Expectativas frustradas
O grande problema é que a guerra acontece justamente em um momento em que as indústrias estavam com expectativas de melhores desempenhos em relação aos últimos dois anos marcados pela pandemia e pelo aumento dos preços.
Azevedo observa que, no final do ano passado, os preços de insumos, fretes e estoques estavam mostrando estabilidade, então os fornecedores e empresários alimentaram as expectativas de que teriam um início de ano tranquilo. “Mas, rapidamente, seja por conta da própria guerra, também pela paralisação das atividades na China por conta da Covid, ou mesmo da terceira onda que teve seu impacto na produção em algum momento, isso tudo foi se acumulando e adiando o que a gente imaginava que seria o início de uma normalização da questão dos insumos”, afirmou.
Na construção civil
As consequências da guerra afetam principalmente as indústrias de produção, como é o caso da construção civil. A Câmara Brasileira da Indústria da Construção (CBIC) promoveu, no dia 17 de março, uma live para debater como o conflito afeta o setor e a economia brasileira como um todo. Na ocasião, a economista da CBIC, Ieda Vasconcelos, analisou que o aumento da inflação pode pressionar as taxas de juros, o que impacta diretamente o setor. “Os segmentos produtivos, como a construção civil, sempre ficam prejudicados com taxas de juros elevadas, pois os investimentos migram para o mercado financeiro. Além disso, menor ritmo de atividade econômica significa menos emprego, menos renda e mais dificuldade para as famílias adquirirem a casa própria”, afirmou.
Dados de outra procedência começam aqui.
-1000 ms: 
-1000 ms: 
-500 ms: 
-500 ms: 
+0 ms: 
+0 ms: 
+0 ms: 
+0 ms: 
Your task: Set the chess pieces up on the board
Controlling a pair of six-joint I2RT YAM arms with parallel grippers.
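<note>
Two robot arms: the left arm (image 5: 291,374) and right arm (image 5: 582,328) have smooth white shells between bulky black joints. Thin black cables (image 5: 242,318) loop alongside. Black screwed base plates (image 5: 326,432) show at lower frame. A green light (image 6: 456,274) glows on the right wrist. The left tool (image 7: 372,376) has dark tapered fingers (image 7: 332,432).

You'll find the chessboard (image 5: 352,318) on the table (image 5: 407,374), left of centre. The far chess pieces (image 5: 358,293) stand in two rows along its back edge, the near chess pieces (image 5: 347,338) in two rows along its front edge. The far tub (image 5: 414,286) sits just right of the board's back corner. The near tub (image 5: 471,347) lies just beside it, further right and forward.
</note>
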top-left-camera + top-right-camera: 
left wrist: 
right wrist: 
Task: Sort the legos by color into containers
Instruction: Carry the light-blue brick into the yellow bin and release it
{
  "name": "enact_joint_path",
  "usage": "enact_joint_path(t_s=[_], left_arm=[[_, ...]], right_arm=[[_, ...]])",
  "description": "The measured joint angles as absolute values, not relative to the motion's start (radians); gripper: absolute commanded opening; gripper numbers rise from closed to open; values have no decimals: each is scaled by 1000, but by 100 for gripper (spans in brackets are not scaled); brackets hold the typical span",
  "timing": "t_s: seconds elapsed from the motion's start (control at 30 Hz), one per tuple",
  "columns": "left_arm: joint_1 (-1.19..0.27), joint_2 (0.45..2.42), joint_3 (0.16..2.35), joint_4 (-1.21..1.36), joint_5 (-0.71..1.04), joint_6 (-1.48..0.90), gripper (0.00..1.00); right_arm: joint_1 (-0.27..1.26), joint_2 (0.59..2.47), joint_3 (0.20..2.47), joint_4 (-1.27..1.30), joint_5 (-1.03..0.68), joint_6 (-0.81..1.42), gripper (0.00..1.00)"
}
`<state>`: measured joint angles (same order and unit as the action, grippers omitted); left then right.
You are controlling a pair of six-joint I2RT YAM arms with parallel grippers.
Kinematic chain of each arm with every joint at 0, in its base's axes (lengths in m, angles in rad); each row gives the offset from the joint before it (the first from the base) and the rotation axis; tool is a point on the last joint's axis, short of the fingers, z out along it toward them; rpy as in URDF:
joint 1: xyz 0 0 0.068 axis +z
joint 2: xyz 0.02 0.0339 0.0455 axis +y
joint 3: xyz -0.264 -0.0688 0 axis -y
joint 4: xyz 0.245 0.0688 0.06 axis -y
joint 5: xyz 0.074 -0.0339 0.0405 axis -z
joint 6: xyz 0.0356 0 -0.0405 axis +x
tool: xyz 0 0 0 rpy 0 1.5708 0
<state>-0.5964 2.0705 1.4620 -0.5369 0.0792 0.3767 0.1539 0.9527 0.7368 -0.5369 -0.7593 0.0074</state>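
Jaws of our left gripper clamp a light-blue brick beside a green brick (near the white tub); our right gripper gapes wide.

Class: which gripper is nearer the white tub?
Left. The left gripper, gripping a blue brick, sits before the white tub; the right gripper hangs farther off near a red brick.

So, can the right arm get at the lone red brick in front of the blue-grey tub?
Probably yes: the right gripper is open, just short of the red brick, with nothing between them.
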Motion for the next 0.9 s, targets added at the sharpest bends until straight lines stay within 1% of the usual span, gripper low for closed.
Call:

O aumento no preço das commodities, principalmente as ligadas ao setor, como o minério de ferro, o alumínio e o cobre, tem tirado o sono dos empresários. De acordo com a economista, a alta pode elevar a pressão sobre o preço dos insumos, que acumula repasses não feitos aos imóveis desde 2020. Uma análise feita pela economista mostrou que em seis capitais do Brasil, entre julho de 2020 e dezembro de 2021, período em que os insumos mais subiram, em nenhuma dessas cidades o preço do imóvel aumentou simultaneamente ao Índice Nacional de Custo de Construção (INCC). O índice subiu quase 22%, enquanto que a média de aumento dos imóveis foi de 10%. “Isso significa que o setor ainda não repassou nem o aumento que ele já vivenciou até agora de custos de insumos e ainda pode e já está começando a sofrer pressão por esse cenário de instabilidade”, avaliou Ieda.
O gerente de Análises da CNI concorda e classifica o aumento no preço dos insumos como uma trava para o desenvolvimento. “O setor teve um bom desempenho ano passado, mas sempre enfrentou esse problema da questão dos insumos e o conflito pressiona ainda mais os preços dos insumos do setor da construção civil”, destacou.
O aumento no preço dos combustíveis também afeta a construção civil, não só pelos equipamentos e maquinários utilizados, mas principalmente porque influencia no preço do frete. Ieda pontua que isso também pode provocar o aumento dos custos com insumos. “Quanto mais tempo durar o conflito, maiores os impactos, não só para a economia brasileira, mas para a economia global”, concluiu.
Mas o principal afetado pela guerra deve ser o plástico. Muito usado na construção civil, esse tipo de material está presente em pisos, telhas, janelas, sistemas de hidráulica, caixas d’água e outros tantos. As resinas de petróleo, utilizadas na composição do plástico, vem registrando consideráveis aumentos desde o início do conflito armado, o que já está se refletindo no preço dos produtos.